Order Execution using RL

Moving further in our series of Reinforcement Learning and its applications in Finance, this article talks about Order Execution in Financial Markets. A classic problem like this, laid the foundations of RL in Finance. One of the very early papers (Reinforcement Learning for Optimized Trade Execution by Yuriy Nevmyvaka et al) in 2005-06. The early penetration into RL gives an idea how important this problem is.

In this post, we will give a high level description of the problem statement before jumping onto the RL based solution. At the end, we will compare the results of different RL techniques alongside some base level market adopted (non RL) algorithms.

Problem Description

Traders (or market agents), everyday, face the challenge of executing a bulk order, i.e. Buy \(N\) shares of a particular asset. The goal is to purchase in such a manner so as to minimize the effective cost of purchase. A simple example is as below:

TimeAvailable InventoryExecuted SizePurchase Price
10:00100002000$125.3
10:1580001000$126.4
10:3070004000$122.1
10:4530003000$123.0

In the above example, the initial order got executed in 45 minutes in different batches. The example is a made up scenario, ofcourse. Effectively, there should be a systematic way to get these orders executed in small batches so as to have a minimum impact cost.

GOAL: Hence, in the use case of Optimized Order Execution, our aim is to minimize the impact cost while also reduce (maximize) the effective buy (sell) price.

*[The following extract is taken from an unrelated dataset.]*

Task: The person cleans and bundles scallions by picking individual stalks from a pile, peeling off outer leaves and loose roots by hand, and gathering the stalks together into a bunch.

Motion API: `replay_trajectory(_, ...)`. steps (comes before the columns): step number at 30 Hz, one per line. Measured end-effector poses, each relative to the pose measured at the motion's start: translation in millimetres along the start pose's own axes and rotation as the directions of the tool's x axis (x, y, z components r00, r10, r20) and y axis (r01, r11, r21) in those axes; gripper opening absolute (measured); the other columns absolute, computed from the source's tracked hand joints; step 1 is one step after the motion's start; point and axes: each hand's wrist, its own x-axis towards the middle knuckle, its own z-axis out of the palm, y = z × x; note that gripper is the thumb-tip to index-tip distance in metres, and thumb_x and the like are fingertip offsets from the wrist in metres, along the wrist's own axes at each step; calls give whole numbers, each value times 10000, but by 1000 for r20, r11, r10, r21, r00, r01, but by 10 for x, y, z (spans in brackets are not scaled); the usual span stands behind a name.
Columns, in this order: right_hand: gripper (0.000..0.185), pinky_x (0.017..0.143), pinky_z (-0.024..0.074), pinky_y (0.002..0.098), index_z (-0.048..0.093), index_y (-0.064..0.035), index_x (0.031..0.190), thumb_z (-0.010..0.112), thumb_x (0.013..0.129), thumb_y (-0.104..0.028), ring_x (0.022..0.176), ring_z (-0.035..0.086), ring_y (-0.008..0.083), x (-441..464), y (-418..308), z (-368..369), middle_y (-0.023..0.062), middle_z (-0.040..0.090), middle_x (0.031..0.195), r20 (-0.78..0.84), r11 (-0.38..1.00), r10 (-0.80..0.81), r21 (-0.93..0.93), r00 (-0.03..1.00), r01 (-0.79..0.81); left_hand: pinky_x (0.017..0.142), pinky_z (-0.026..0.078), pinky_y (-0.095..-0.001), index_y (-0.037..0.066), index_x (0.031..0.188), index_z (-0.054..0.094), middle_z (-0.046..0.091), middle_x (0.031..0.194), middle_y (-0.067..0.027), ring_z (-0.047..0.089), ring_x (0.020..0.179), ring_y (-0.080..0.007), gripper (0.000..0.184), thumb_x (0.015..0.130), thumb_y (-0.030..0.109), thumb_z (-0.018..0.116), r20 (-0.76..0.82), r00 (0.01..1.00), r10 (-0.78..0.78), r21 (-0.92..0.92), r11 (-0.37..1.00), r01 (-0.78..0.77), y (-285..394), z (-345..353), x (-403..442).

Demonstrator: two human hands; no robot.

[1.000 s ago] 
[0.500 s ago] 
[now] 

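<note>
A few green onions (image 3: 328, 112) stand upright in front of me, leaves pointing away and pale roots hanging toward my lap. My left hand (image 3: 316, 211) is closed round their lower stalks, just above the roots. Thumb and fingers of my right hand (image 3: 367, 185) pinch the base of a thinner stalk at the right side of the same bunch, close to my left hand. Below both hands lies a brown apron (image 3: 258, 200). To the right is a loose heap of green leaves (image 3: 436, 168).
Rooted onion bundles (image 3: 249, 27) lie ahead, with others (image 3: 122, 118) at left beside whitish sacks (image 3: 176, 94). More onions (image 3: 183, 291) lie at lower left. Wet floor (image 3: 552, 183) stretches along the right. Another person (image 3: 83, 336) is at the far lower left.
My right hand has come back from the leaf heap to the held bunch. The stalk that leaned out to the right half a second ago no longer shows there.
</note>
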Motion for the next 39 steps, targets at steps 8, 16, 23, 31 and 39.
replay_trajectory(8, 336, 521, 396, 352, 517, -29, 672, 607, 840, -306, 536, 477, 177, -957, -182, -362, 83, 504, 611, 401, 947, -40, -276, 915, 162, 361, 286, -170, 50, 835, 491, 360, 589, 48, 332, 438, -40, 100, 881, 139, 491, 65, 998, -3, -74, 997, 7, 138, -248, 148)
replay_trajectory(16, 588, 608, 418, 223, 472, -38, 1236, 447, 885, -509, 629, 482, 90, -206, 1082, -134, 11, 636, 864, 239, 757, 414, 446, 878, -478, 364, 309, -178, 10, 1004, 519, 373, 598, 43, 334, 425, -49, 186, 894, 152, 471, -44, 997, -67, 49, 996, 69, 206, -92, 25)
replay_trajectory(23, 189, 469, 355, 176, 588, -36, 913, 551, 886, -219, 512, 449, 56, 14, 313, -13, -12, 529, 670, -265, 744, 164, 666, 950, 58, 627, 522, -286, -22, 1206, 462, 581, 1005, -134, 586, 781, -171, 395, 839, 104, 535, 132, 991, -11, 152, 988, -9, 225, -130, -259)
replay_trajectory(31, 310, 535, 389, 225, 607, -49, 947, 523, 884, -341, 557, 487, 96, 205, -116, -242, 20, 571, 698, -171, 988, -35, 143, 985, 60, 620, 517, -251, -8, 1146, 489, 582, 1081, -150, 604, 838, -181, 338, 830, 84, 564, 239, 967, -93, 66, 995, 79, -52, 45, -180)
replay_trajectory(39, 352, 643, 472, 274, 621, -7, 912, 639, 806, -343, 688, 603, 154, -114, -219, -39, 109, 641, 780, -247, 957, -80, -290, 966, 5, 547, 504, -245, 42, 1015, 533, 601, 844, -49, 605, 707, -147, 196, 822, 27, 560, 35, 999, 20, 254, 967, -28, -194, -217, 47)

We will make this problem a continuous space - discrete action problem.

Data Requirements

  • Asset Class: Stocks (RELIANCE, SAIL)
  • Market: India
  • Data Type: OHLCV (Open, High, Low, Close, Volume)
  • Data Frequency: OHLCV level data available every minute.
  • Data Period: Training 2018, 2019 Testing 2020
  • Data Source: Sourced from here

NOTE: We have restricted our use case to OHLCV type of data. In such problems, Limit Order Book or Tick-By-Tick data could have proven to be more suitable. Researches by Yuriy et al have shown that LOB data is better here.
However, the cost of purchasing such data goes in thousands of dollars. If you have such data, we can explore improving the execution algorithms using TBT or LOB data.

Mathematical Formulation

The mathematical formulation is adapted from Almgren & Chriss, 2000 The agent has \(V\) of a security and wants to completely liquidate before time horizon \(T\). We divide \(T\) into \(N\) intervals of length \(\tau = T/N\) and specifically, discretised times \(t_k = k\tau\) for \(k = 0,1,…,N\).

Moreover, let a trading trajectory be the sequence \(q_0, …, q_N\) where \(q_k\) is the number of units we hold at time \(t_k\) or the inventory, and consequently \(x_k = q_k - q_{k-1}\) is the units of shares to be executed at time \(t_k\).

Alongside, we define that orders to be executed should always be a multiple of \(m { lotsize}\). Hence, \(x_k\) can take values from \(0, m, 2m, ...(V/m)m\).

Let’s summarize the parameters used here:

ParameterSummaryValue or Domain
\(V\)Units to purchase (or liquidate)10000
\(T\)Time Horizon to purchase (liquidate)100 minutes
\(N\)Orders to be executed in N individual intervals50
\(\tau\)Interval length \(T/N\)2 minutes
\(m\)lot size, i.e. orders to be sent in multiples of m500
\(x_k\)lots executed at time \(t_k\)ranges from \(1\) to \(V/m\)

Our initial holding is \(q_0 = V\) and at \(T\), we require \(x_N = 0\)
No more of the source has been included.